Ubuntu and Wayland were the first distro where I went “hey, using Linux on the desktop finally isn’t *ss” so I’ll give them that. But 24.04 has been the one that had me wondering if it’s time to get acquainted with another. Many are mentioned ITT, I just haven’t “distro hopped” and “tried them all” in almost two decades and it may be time again.

Eddy_Viscosity2|10 months ago

Does 5. mean that I can't join a virtual meeting with a bluetooth headset and use the headset mic? That would actually be a major barrier to switching to linux, this is a required feature for any laptop I use. So much so I am shocked that it could be broken in ubuntu.

mystified5016|10 months ago

Re: Bluetooth, that's just how Bluetooth is. I've never seen any device that supports simultaneous HFP and ADP. You typically get either microphone and shitty mono audio or high quality ADP audio, but not both at once.

tgmatt|10 months ago

I like Pop_OS! from System76 quite a lot. They also peddle their own hardware (I use a custom desktop), so you can be reasonably sure their stuff will work with it. Quite excited about the new DE they're building too.

slyfox125|10 months ago

Try EndeavourOS. I've had less issues with a "riskier" distro like this than the recommended safer distros.

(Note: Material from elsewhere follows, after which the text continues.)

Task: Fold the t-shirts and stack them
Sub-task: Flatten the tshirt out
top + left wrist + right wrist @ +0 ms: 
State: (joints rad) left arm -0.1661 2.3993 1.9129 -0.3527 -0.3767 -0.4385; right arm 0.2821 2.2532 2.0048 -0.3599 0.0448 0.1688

worthless-trash|10 months ago

I wont pretend to downplay these issues, I do however absolutely share screenshare in the zoom web page thing.

xethos|10 months ago

> I wouldn't recommend it for a layman though; I did have to do some initial tinkering to get it spot on.

The flip side of this is that regular computer users don't actually have preferences nearly as strong as anyone browsing this site.

If one is technical enough to have an operating system preference, they're technical enough to manage Linux Mint. It may not be their preference, but they'll be able to manage

As always, the only groups that're really in trouble are "Knows just enough to be a danger to themselves and is entirely unwilling to learn something new", and those that depend on poorly supported, or unsupported, specialty hardware or software

cosmic_cheese|10 months ago

I would second the recommendation for Mint, or really any distribution that includes Cinnamon as its default DE (as long as it’s not a bleeding edge distro like Arch). Cinnamon is probably the closest out of the box approximation to a traditional Windows desktop out there, leaning more towards Windows 7 than 8 and beyond.

I’m sure there’s a KDE fan writing up a reply right now, and while it’s also Windows-like, it’s considerably more indiosyncratic than Cinnamon is and has a bunch of bells and whistles that while great for power users have a decent chance of tripping up novices. Cinnamon doesn’t rock the boat at all which is exactly what makes it appealing here.

danparsonson|10 months ago

This has likewise been my experience; it's exactly the OS that I want, but it's definitely better suited to programmers and other techies unless you have such a friend you can call on when you need to do something non-trivial.

If you're up for getting your hands dirty though, it's a gift that keeps giving.

Joel_Mckay|10 months ago

That is true up to a point, but getting it to do actual work gets easier with experience. Most power users just jump to MacOS, or adapt to a Linux flavor.

Windows can't help screwing with users, and has been an IT security liability for years. When Microsoft abandoned backward compatibility for much of their installed base in Win11... they also removed 99.9% of the reason IT puts up with their BS. =3

SirMaster|10 months ago

All the games I play have anti-cheat and it seems most of them don't work on Linux which is too bad.

Joel_Mckay|10 months ago

Steam supports a lot more titles on Linux, but some will never work right (Cuphead takes some effort to get working etc.)

Best to check your favorites are functional before nuking Windows, or do the dual ssd OS boot option. =)

tgmatt|10 months ago

This is true, there are a select few that use a particular anti-cheat that doesn't work on Linux and that's unfortunately unavoidable. That said, as others have stated, several of them do work like Easy Anti-Cheat, which means I can happily play those online without getting kicked.